CosmosDB is one of the most interesting, and useful, services in Microsoft Azure in my view though, it can be quite daunting to use. It features many different types of databases from Cassandra, to Mongo/Core, to Table, and to Gremlin. While naturally falling under the umbrella of “NoSQL”, when understood, these databases can bring immense value to your use case. For today, I wanted to talk about Gremlin, as I have been experimenting with it heavily of late.

Have you ever wondered just how Facebook, Twitter and others maintain their data despite the volume and varied nature of the data they collect. Social networks in general represent a very unique use cases as the consistency model of RDBMS cannot easily be instituted due to volume and the nature of the data does not easily lend itself to the eventual nature of Document stores like MongoDB. Instead, these services tend to rely on Graph databases to hold their data, and in Cosmos Gremlin (Apache Tinkerpop) is the Graph API.
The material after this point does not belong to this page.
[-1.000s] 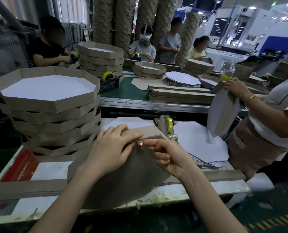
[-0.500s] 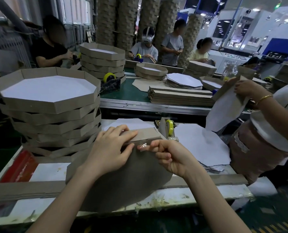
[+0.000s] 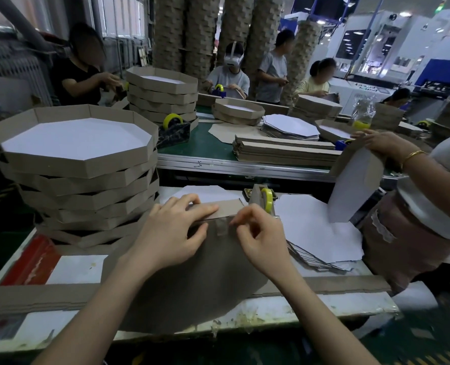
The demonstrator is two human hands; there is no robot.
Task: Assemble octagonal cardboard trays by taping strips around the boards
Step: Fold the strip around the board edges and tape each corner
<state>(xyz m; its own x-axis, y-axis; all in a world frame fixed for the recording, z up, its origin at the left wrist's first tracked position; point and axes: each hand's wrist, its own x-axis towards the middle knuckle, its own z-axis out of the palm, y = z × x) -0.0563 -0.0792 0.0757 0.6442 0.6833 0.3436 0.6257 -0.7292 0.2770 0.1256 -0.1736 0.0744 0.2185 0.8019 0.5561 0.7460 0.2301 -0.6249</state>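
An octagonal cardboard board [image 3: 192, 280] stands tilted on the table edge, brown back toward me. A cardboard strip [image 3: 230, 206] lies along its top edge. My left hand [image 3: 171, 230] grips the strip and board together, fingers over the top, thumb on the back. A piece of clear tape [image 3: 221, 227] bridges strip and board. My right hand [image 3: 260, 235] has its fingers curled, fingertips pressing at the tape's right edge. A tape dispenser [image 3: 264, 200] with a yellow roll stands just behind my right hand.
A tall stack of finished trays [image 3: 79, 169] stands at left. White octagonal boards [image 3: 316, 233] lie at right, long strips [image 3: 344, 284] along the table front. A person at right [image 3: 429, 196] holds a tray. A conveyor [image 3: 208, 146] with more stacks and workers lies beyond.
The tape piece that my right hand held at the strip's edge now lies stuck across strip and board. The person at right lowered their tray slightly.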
When might you use a Graph database?

First, no single solution is good for everything. If you are dealing with a highly transactional system (like a bank) an RDBMS like Azure SQL or PostgresSQL is likely going to fit your needs the best. On the other end, if you ingesting a high volume of data or data which has varying forms, the eventual models of NoSQL (Mongo, Raven, Cockroach) is likely going to be ideal. Where I feel Graph databases come in is when you have data that is HIGHLY relatable or where relationships are always growing or need to change. A great example of this is an organization hierarchy.

In classic computer science, we would often experiment with building these highly relative systems in RDBMS to help students and professionals better understand normalization or, because it was all we had lying around. Let me be clear, nothing stops any of these systems from handling any use case, however, always try to pick the best tool for the job.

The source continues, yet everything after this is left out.